A smile crept up his face as he said, “Mhm. Sure you don't.”

I forced myself to give him a frown and pushed him off the couch. “Go away.”

He came closer,being adorable as he was. Lil’ Mochi boy.


I rolled my eyes. “Ugh. Fine. Then I'm leaving.” I said as I headed towards my bedroom.
Jimin was still calling me when I slammed my bedroom door as loudly as possible to signal that I did not want to hear him.

Sitting in front of my desk, I just sat there and looked at my messy desk. Pens and pencils all over messy and disorganized piles and piles of papers and notebooks. Another thing that was all messed up were my feelings. ‘I am an asshole’ I kept telling myself.

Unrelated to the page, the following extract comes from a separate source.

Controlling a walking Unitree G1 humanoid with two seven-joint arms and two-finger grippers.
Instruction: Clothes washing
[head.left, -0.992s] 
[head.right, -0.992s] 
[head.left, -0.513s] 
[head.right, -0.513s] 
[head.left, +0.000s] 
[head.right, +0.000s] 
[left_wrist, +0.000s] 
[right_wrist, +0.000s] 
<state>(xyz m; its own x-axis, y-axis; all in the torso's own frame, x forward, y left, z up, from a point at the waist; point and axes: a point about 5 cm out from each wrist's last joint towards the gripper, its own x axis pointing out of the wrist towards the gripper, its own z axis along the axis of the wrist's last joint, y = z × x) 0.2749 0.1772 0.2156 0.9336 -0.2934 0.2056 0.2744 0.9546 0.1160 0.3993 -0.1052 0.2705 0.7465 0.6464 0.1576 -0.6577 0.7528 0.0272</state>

I was a bitch because I was jealous over a friend that likes Jimin. And now, Jimin gets close to me, trying to be considerate and nice and all I know how to do is push him away and act cold. What am I doing. What am I doing. What am I doing. This is wrong.

“I can’t freakin' DEAL with this. Why can’t I just love someone properly? Why when I like one guy, he has to be my soon-to-be step-brother. And then I like someone else, and my best friend ends up liking him? WHY? Why is life so unfair?” I complained in a low voice, only for myself to hear. But I really wanted to talk to someone about all my problems. I wanted to find someone so spill everything to. I just don’t know who.

My phone gave off a ding sound. I slowly went to see who texted me. I really wasn’t in the mood of texting anyone at the moment.

‘Rapmonie’

A small smile spread across my face as I picked up my phone and opened the message. I might actually start liking this guy. He was sweet after all. But I still felt like I was using him. After all, I still had feelings for BOTH Suga and Jimin. And then I just agreed to date him when I saw nothing in him but a classmate. I was actually starting to develop romantic feelings towards him as well, but it doesn’t make me feel any less guilty, nor does is make me feel any less than a slut, a whore.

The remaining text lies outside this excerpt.